**What the task asks:**
Return, in their exact form, the lines that lie between the start of the data below and the line containing "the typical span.", with both ends included.
╭─ Information supplied
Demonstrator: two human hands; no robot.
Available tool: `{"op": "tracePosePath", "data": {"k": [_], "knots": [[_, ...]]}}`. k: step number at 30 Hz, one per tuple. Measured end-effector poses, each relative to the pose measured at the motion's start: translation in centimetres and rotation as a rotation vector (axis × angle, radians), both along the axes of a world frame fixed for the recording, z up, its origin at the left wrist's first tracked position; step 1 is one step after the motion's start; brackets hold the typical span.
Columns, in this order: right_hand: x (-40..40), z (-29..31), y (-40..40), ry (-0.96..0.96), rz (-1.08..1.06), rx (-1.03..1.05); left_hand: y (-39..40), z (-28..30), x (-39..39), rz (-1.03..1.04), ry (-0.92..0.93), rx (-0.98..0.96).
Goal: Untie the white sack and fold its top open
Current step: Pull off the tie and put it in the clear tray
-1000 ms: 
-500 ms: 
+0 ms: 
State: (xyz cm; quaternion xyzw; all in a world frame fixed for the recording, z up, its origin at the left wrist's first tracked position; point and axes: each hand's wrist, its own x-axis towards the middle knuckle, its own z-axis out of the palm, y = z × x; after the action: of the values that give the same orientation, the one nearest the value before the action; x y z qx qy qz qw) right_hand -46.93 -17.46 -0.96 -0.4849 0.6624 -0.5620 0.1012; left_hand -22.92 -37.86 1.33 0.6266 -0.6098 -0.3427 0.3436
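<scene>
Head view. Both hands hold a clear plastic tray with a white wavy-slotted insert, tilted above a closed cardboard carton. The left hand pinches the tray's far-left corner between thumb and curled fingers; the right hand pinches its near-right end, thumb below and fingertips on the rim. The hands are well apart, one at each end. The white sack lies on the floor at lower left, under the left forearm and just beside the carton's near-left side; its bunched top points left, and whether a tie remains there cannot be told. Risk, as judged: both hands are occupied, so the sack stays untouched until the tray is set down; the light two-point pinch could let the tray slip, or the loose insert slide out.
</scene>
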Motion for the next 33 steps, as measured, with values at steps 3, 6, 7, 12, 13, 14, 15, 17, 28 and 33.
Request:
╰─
**Exercise answer:**
Demonstrator: two human hands; no robot.
Available tool: `{"op": "tracePosePath", "data": {"k": [_], "knots": [[_, ...]]}}`. k: step number at 30 Hz, one per tuple. Measured end-effector poses, each relative to the pose measured at the motion's start: translation in centimetres and rotation as a rotation vector (axis × angle, radians), both along the axes of a world frame fixed for the recording, z up, its origin at the left wrist's first tracked position; step 1 is one step after the motion's start; brackets hold the typical span.

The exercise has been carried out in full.